Meet nanoQ — high-performance brokerless Pub/Sub for streaming real-time data with Golang

Published in

Aigent

7 min readJan 7, 2021

Image credit: https://github.com/egonelbre/gophers

nanoQ (nQ for short) was made for streaming real-time data: audio, video, clicks, sensors — where it’s okay to lose data to get the most up to date messages quicker.

The main goal is instant “fire and forget” publish with a best-effort delivery guarantee and support for many (hundreds, thousands) simultaneous streams.

If you’re “show me the code” kind of programmer, without further due github.com/aigent/nq

Rationale

We firmly believe that good software products were made to solve one specific problem (and get bloated and abused for non-intended purposes only afterward).

At Aigent we use nQ to transfer VoIP audio and signaling streams through our backend infrastructure. Existing message brokers don’t cover this scenario too well. If a service wants to transfer data to another service, a scheme:

Pub → broker → Sub

creates additional roundtrip with increased latency and hardware load.

In some cases, a central broker may become a bottleneck, and especially in mixed workload: fast and slow clients, big and small messages, attempts to scale a broker may result in pain in the neck.

Instead, using nQ publishers connects directly to subscribers.

    /→ Sub1Pub  → Sub2    \→ Sub3

This approach is very simplistic but powerful: you can build scalable pipelines of arbitrary complexity. Combine this with Kubernetes or cloud service mesh routing and auto-scaler, and you’re golden.

In the scenario above, service Pub publishes to Sub1, Sub2, and Sub3 simultaneously, imagine services Sub1 and Sub2 are fast but Sub3 is being slow or even inaccessible. What options do we have?

Slow down processing for all subscribers and create backpressure.
Buffer incoming messages until Sub3 will be able to keep up.
Deliver messages to Sub1 and Sub2 at their pace, and drop messages directed to Sub3 — this is what nanoQ does.

This is an easy implementation of graceful degradation — overall pipeline continues to run, despite some services are underperforming or malfunctioning, all with very low maintenance cost (you don’t need to monitor growing queues or chase the slowest component).

It works in our case — we want that received data to be fresh anyway. At Aigent we send hints to call center agents in real-time during a conversation, and to receive a hint about something you spoke about a few minutes ago is not helpful — it’s irritating at best.

How nanoQ works

I wish every software project has one-two paragraph description of its internal kitchen and design decision instead of thousands of pages of marketing material. So here we go.

There are some spectacular failures, trials, and errors behind nanoQ that eventually made it.

In a Nutshell

TCP vs. UDP

You may think that UDP is low latency and “fire and forget” by design, so it has to be an obvious choice. There are two reasons against it: packet loss and congestions.

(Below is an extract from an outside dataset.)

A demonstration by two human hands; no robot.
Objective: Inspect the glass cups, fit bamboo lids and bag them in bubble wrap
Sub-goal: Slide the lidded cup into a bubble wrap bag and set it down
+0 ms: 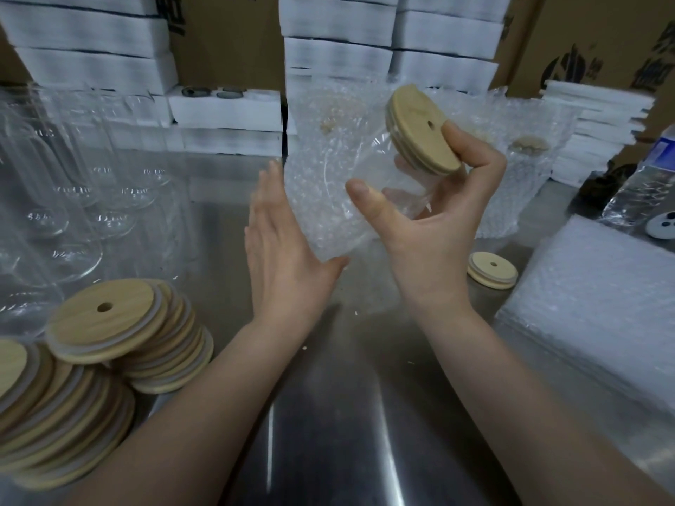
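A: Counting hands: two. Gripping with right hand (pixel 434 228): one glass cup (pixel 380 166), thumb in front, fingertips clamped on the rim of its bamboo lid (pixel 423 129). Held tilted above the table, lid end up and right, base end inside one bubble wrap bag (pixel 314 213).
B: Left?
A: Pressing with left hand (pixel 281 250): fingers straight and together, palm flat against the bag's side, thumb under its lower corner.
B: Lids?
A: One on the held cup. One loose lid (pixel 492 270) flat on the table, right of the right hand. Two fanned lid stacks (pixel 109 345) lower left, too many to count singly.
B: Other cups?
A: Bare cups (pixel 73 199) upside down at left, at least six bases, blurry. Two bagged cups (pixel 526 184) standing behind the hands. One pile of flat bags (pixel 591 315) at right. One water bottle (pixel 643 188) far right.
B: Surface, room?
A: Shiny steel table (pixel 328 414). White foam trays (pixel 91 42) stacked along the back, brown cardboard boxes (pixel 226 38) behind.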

UDP drops packet on too many occasions: send rate is too high, CPU is busy with another process, a kernel queue is full. We want to drop packets as a last resort when a receiver is inaccessible but we don’t want to deal with cracks, hisses, and missing pieces of audio because a CPU on of the machines was busy.

Congestions are even harder to tackle. Imagine you have a 100Mbit/s network, and you send at the 80Mbit/s rate because, hey, hardware must work for the money. All of a sudden, bandwidth drops to 15Mbit/s. The first question is: how do we know that it dropped? The second question is: what to do? We can not continue to send at the previous rate of 80Mbit/s. In the worst-case case scenario, we’ll have congestive collapse, when the link is available but due to exceeding incoming traffic, no packets can reach the destination before timeout. The worst of all is that bandwidth may return to the previous number of 100Mbit/s but due to the existing congestion destinations may seem unreachable, or data may arrive too broken to be meaningful.

The network protocols built on top of UDP usually have complementary protocols or messages for bandwidth control, jitter avoidance, QoS control, retries on packet loss. For instance, RTP — Real-time Transport Protocol has RTCP — RTP Control Protocol.

These protocols are quite complex. But then — TCP does all of this, and often very efficient on the hardware level.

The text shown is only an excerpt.